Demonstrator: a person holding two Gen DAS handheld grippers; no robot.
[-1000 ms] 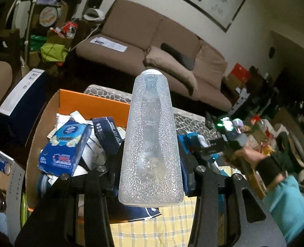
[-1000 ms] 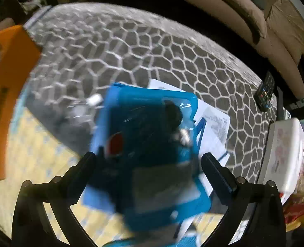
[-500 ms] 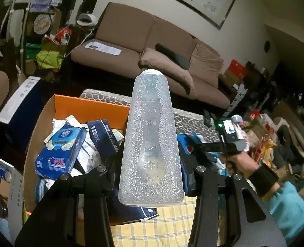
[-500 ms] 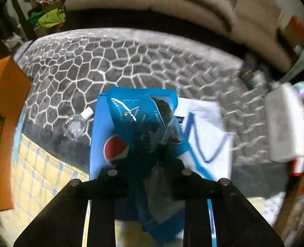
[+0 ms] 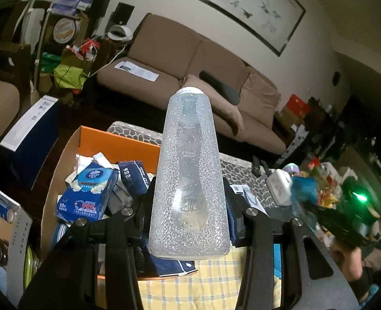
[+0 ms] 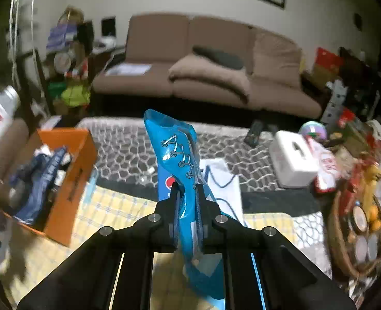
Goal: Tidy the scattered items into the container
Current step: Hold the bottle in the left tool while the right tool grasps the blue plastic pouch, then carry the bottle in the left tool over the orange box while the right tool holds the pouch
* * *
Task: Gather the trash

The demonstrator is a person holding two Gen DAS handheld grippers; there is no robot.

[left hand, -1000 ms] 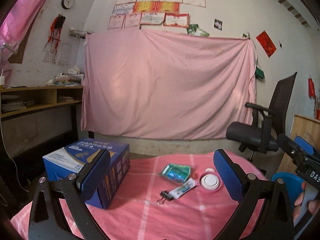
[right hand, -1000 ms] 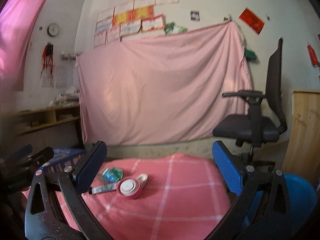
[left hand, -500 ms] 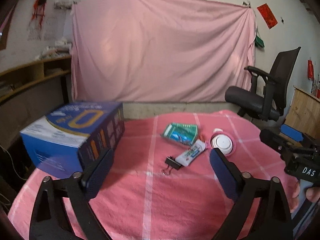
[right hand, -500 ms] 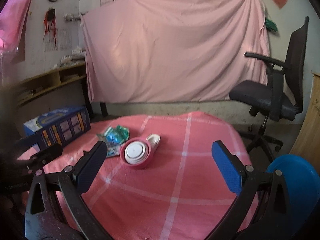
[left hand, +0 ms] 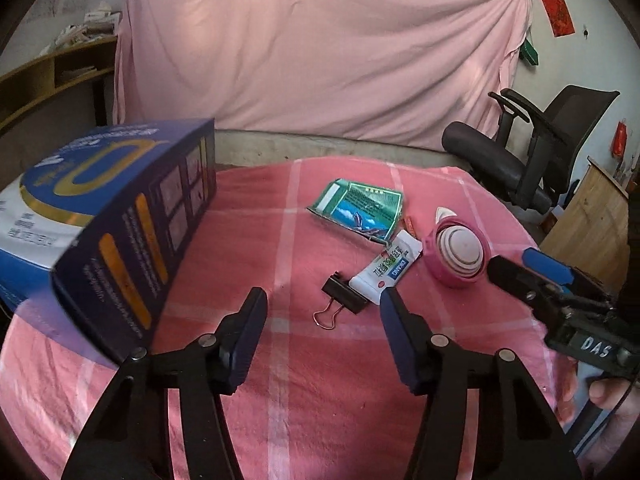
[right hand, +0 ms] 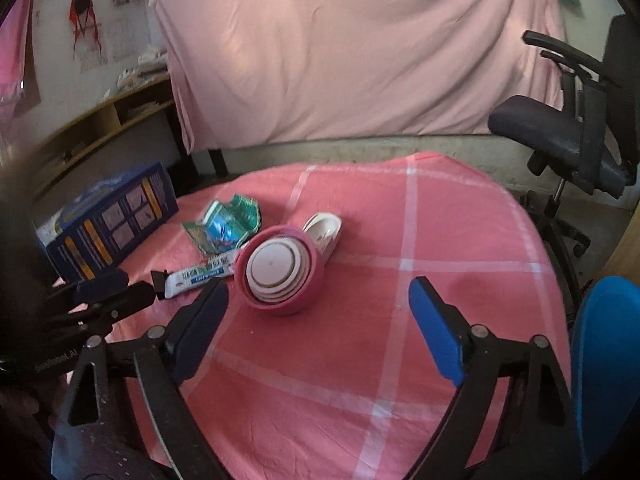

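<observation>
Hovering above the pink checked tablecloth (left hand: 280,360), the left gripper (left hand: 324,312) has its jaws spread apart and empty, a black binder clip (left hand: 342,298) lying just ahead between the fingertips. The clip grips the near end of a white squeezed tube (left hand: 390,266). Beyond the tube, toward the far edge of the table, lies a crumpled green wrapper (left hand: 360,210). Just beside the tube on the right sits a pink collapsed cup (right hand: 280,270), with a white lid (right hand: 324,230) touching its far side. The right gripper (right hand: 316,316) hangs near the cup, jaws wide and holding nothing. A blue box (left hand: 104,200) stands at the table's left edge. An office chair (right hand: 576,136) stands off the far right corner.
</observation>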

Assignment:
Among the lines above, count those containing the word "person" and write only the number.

Written answer:
2